Dogecoin falls 4%, bitcoin rally stalls as Iran ceasefire optimism lifts stocks

The crypto rally took a pit stop on Thursday as stocks continued to zoom higher.

Bitcoin traded at $80,945 in Asian hours, down 0.7% over 24 hours but still up 6.9% on the week. Ether (ETH) fell 2% to $2,326, and was the biggest laggard, falling 4.4% to $0.1106 after last week’s run took its 30-day return into double digits.

XRP and BNB remained more stable, with XRP at $1.41 and BNB up 1.3% at $643. Solana zoomed 6.1% on the week to $88.06.

The withdrawal came as global stock markets rose to new highs on US-Iran ceasefire hopes, with reports indicating the two countries are working on a proposal to end the nearly 10-week conflict.

The MSCI All Country World Index rose 0.3% and MSCI’s Asia gauge jumped 1.9% to a record, with Japan’s Nikkei 225 hitting an intraday high. South Korea passed Canada as the world’s seventh-largest stock market by value, with Softbank rising 18% and TSMC adding 3.3%. Wall Street gauges closed at all-time highs on Wednesday, with about 80% of S&P 500 companies beating earnings estimates, Bloomberg reported.

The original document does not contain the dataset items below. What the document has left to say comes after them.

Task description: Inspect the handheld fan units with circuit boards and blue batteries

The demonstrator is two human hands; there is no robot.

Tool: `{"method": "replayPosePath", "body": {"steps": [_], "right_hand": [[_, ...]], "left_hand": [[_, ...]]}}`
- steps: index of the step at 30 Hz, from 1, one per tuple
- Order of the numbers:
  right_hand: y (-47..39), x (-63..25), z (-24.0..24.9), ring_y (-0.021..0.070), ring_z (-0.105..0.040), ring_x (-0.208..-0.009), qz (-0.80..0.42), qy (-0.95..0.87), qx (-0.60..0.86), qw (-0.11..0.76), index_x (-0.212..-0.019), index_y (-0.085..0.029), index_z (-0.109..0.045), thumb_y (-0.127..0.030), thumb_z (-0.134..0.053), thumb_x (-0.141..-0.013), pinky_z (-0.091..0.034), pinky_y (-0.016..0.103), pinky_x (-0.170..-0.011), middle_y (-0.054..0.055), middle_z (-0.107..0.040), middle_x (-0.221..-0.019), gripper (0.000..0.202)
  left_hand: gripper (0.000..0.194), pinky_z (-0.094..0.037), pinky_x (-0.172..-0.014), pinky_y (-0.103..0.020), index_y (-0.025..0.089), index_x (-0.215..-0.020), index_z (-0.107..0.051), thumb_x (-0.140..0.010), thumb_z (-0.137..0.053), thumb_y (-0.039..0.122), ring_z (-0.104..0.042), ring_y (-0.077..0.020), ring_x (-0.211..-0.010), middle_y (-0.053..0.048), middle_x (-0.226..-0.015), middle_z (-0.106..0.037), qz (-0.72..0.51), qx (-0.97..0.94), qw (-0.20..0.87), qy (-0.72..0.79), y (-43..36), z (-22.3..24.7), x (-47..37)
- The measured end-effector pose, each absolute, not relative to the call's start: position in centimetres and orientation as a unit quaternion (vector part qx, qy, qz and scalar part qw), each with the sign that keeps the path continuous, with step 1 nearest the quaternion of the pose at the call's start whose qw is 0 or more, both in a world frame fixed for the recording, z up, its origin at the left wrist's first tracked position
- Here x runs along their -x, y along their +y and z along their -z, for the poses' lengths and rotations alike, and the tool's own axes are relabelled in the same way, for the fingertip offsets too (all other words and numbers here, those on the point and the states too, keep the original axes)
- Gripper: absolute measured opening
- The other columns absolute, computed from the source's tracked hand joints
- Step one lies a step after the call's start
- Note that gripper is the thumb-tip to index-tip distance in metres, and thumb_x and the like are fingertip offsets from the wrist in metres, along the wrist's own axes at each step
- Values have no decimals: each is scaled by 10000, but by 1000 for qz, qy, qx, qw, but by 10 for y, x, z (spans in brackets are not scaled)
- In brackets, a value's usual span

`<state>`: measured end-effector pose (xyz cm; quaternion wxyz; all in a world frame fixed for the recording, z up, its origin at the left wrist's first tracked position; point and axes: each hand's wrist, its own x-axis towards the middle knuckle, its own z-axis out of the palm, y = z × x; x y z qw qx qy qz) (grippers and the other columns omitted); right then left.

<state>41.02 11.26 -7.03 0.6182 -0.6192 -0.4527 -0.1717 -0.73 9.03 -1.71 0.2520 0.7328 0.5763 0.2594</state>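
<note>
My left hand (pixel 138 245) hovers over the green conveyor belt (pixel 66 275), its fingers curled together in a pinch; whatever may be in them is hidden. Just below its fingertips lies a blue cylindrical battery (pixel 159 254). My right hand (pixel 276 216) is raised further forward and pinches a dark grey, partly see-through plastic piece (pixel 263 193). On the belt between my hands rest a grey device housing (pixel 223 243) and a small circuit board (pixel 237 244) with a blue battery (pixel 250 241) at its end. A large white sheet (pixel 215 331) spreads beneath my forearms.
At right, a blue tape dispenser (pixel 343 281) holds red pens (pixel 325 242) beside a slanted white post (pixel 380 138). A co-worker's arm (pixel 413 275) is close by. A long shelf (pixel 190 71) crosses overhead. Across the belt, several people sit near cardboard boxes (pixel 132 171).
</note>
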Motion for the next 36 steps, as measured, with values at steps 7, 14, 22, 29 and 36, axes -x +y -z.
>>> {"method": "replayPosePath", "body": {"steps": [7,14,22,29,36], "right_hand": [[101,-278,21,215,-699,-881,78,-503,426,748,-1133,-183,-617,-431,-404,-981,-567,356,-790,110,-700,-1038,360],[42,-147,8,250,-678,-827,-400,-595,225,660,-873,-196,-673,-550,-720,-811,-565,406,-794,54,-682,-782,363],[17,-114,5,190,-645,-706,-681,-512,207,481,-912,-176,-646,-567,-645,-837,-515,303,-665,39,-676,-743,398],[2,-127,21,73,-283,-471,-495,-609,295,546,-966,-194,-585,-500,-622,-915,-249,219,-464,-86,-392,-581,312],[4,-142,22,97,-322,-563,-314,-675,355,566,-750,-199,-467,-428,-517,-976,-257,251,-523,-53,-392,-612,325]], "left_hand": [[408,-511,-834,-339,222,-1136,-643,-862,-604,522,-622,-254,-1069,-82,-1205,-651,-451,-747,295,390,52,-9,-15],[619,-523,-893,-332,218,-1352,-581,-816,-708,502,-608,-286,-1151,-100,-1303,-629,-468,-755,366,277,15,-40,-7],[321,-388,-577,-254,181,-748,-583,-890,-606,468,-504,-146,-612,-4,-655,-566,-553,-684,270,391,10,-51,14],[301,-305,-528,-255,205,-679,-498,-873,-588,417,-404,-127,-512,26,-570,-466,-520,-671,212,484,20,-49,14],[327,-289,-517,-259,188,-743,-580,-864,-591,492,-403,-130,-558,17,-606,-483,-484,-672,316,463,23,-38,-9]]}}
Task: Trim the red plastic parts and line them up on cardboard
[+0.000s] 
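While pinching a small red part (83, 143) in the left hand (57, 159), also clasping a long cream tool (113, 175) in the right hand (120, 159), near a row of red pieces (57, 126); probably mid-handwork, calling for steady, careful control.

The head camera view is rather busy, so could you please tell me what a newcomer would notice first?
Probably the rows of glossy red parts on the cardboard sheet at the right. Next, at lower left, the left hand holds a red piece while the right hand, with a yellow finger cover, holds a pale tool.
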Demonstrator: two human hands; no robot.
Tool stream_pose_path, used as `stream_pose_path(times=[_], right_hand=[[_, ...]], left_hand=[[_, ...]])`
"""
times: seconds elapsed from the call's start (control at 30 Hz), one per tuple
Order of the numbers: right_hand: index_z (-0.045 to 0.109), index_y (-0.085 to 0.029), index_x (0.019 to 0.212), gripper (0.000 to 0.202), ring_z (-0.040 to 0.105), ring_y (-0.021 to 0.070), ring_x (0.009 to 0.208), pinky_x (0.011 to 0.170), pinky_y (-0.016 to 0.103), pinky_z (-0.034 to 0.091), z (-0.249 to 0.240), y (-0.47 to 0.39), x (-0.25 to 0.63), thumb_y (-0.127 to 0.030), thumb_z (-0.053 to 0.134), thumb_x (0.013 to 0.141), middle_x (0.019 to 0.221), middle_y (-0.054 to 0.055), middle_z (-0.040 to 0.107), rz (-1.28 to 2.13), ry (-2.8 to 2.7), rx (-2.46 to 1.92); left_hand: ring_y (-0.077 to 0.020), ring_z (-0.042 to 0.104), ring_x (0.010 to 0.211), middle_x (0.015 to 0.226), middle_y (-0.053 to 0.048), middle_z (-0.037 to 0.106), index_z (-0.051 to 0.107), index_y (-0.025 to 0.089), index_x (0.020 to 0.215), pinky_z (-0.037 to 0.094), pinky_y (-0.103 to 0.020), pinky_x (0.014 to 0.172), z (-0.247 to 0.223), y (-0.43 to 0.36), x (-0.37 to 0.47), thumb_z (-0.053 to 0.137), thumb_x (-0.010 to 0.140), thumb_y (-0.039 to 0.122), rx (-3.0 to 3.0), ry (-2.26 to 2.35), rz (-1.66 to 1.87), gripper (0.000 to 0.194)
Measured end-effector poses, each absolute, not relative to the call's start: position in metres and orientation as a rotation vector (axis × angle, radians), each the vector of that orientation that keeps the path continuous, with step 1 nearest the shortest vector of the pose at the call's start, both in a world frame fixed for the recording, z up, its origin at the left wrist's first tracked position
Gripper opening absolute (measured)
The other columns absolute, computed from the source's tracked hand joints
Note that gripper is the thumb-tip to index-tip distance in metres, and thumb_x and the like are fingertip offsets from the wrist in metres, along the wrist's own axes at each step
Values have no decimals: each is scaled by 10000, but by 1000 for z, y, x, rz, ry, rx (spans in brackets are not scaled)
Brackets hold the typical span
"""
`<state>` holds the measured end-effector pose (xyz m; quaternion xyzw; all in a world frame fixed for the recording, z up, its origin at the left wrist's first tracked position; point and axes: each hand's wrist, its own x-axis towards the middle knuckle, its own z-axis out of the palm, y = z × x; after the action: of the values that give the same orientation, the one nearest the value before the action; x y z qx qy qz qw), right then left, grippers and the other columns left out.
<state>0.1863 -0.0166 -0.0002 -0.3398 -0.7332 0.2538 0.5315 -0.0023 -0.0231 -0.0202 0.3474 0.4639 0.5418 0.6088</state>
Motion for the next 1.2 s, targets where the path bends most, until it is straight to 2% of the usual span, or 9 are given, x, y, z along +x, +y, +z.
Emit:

Brent crude remained below USD 102 per barrel on speculation that a US-Iran deal would help resume oil shipments through the Strait of Hormuz, while gold rose to $4,700 a barrel for a third day in a row.

FxPro chief market analyst Alex Kuptsikevich said in a note that bitcoin’s next test lies at the 200-day moving average around $83,300. A moving average smooths out short-term volatility by averaging an asset’s price over a period of time, and the 200-day version is among the most widely viewed long-term trend gauges among traders.

“A solid consolidation above this level would be a further sign of bullish dominance,” he wrote, adding that the first such sign came a month ago when bitcoin held above the 50-day moving average. He flagged that a short-term profit-taking phase is likely as bitcoin nears $83,000, “allowing some of the gains to be taken.”

The structural background continues to support the move. Tether’s market cap has grown by $5.9 billion over the past 60 days, as of analyst Darkfost, reversing a $2 billion monthly outflow trend that ran through early 2026. Such issuances are considered to be a source of new capital entering the crypto market.

In other developments, Morgan Stanley signaled this week that US banks may eventually be able to keep bitcoin on their balance sheets despite current regulatory barriers, with the bank already running a bitcoin-based ETP and planning to launch spot crypto trading on its wealth platform later this year.

Western Union launched its own stablecoin, USDPT, on Solana to bypass traditional interbank settlement delays.

Elsewhere, BitMine added more than 100,000 ETH for the third week in a row, bringing its ether reserves to 5.18 million ETH, worth about $13 billion, or 4.29% of the total supply.